**What needs to be done**
Retype the entire listing, keeping every word as it is.
[Opening Stored data section]
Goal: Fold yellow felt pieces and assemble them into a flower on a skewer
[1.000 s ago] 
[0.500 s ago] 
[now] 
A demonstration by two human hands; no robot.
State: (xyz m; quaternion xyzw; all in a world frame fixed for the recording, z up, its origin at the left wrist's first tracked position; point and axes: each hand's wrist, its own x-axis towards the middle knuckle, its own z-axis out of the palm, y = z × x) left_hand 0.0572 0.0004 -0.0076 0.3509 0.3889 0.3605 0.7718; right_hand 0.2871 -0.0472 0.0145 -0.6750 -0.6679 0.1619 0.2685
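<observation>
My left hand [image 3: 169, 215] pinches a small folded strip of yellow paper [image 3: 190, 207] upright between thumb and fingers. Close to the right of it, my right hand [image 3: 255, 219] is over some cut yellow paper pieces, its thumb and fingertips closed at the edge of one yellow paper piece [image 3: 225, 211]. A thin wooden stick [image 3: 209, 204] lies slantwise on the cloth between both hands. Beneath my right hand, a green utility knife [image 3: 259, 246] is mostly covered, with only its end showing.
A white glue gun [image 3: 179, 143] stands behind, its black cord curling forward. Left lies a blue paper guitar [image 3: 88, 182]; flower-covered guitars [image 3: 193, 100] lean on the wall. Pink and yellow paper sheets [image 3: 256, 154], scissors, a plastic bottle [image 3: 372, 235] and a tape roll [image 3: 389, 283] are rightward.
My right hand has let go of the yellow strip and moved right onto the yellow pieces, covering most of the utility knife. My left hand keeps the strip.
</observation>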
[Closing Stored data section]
**Exercise result**
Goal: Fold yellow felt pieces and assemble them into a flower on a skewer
[1.000 s ago] 
[0.500 s ago] 
[now] 
A demonstration by two human hands; no robot.
State: (xyz m; quaternion xyzw; all in a world frame fixed for the recording, z up, its origin at the left wrist's first tracked position; point and axes: each hand's wrist, its own x-axis towards the middle knuckle, its own z-axis out of the palm, y = z × x) left_hand 0.0572 0.0004 -0.0076 0.3509 0.3889 0.3605 0.7718; right_hand 0.2871 -0.0472 0.0145 -0.6750 -0.6679 0.1619 0.2685
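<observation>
My left hand [image 3: 169, 215] pinches a small folded strip of yellow paper [image 3: 190, 207] upright between thumb and fingers. Close to the right of it, my right hand [image 3: 255, 219] is over some cut yellow paper pieces, its thumb and fingertips closed at the edge of one yellow paper piece [image 3: 225, 211]. A thin wooden stick [image 3: 209, 204] lies slantwise on the cloth between both hands. Beneath my right hand, a green utility knife [image 3: 259, 246] is mostly covered, with only its end showing.
A white glue gun [image 3: 179, 143] stands behind, its black cord curling forward. Left lies a blue paper guitar [image 3: 88, 182]; flower-covered guitars [image 3: 193, 100] lean on the wall. Pink and yellow paper sheets [image 3: 256, 154], scissors, a plastic bottle [image 3: 372, 235] and a tape roll [image 3: 389, 283] are rightward.
My right hand has let go of the yellow strip and moved right onto the yellow pieces, covering most of the utility knife. My left hand keeps the strip.
</observation>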

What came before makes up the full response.